Libérée de Berlin je suis calme, claire, limpide et lumineuse. Je peux parler de cauchemars sans les revivre. Je peux nommer des sensations expliquer des phénomènes raconter des folies. Écoute-moi quand je suis une femme et profite. Regarde-moi, me reconnais-tu ? Je respire entre les mots, l'imminence du danger s'est tue. Elle reviendra bien vite. Pourquoi la ville est devenue ma prison, d'un coup d'un seul, comme une claque d'absolu ? Je promène ma carcasse de torturée, me tord de douleurs, hoquète des phrases sans logique.
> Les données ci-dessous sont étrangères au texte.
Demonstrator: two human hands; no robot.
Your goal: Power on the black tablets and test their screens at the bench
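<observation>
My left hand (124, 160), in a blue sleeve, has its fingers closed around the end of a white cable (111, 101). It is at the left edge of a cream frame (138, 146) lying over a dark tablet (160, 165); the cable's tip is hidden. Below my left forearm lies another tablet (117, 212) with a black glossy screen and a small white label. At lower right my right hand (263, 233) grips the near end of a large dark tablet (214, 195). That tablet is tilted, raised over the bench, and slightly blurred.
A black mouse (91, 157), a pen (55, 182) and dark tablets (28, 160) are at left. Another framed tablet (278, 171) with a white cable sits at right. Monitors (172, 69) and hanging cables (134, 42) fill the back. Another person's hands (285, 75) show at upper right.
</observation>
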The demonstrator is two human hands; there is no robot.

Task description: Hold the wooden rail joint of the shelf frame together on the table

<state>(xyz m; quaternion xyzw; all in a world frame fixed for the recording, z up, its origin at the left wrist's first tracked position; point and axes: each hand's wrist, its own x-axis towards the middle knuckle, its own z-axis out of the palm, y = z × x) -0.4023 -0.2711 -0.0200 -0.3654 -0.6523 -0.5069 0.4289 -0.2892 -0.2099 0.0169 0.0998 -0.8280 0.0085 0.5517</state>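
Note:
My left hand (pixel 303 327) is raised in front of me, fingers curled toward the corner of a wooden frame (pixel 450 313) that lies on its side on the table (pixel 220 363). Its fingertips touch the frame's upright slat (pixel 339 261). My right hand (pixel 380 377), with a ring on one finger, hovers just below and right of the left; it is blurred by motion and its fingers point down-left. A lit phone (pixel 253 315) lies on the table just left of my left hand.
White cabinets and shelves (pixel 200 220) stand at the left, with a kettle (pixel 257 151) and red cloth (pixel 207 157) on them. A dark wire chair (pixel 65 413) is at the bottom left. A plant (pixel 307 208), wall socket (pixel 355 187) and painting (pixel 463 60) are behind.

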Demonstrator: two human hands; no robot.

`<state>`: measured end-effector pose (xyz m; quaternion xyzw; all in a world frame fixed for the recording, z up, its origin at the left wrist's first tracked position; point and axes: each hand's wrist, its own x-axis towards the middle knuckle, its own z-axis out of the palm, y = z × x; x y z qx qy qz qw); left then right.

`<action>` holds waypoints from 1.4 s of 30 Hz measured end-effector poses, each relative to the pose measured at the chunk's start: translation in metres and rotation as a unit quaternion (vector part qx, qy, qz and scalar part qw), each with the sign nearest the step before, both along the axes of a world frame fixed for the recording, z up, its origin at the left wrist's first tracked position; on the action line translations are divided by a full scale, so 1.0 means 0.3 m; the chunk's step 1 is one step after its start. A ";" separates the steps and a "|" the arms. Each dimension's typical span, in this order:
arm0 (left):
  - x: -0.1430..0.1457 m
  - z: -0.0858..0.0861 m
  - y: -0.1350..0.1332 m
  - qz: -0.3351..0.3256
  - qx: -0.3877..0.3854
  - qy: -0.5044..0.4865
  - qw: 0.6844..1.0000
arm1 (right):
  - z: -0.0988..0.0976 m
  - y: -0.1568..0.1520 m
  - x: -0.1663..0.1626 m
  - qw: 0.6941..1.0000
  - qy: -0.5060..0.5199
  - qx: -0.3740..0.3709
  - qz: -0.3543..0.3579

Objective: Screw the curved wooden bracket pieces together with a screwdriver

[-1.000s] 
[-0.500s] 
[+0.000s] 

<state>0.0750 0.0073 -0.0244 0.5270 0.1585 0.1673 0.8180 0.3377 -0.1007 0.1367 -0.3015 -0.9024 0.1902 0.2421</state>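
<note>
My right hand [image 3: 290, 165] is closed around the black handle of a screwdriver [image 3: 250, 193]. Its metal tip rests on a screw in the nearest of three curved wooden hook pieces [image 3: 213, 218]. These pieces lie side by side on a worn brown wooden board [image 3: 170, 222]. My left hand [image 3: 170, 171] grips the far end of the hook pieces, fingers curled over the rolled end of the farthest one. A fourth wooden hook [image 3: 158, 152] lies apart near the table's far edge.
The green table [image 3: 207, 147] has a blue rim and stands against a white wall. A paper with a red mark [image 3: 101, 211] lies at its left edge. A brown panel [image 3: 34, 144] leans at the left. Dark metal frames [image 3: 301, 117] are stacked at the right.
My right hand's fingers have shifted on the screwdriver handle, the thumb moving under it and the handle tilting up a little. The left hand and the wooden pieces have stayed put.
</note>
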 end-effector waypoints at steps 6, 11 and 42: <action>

Il se joue la trame d'un drame dont je peux définir les contours lorsque je suis loin, mais dès que je m'en approche, je suis engloutie déglutie avalée noyée. Je ne me reconnais pas. Je me connais par coeur, me projette dans les défaites les renoncements les pleurs. Je suis anéantie par une force dont j'ignorais l'existence. Je n'ai pas les outils pour la traverser, la contourner, l'enfermer, la mettre à mal, la faire fuir, lui infliger une raclée. Il me manque des compréhensions des reliefs des cachettes. Me voilà redevenue débutante, je suis à nue, ignorante, à vue, sans savoir décider d'un plan de repli, d'une capitulation, d'un armistice.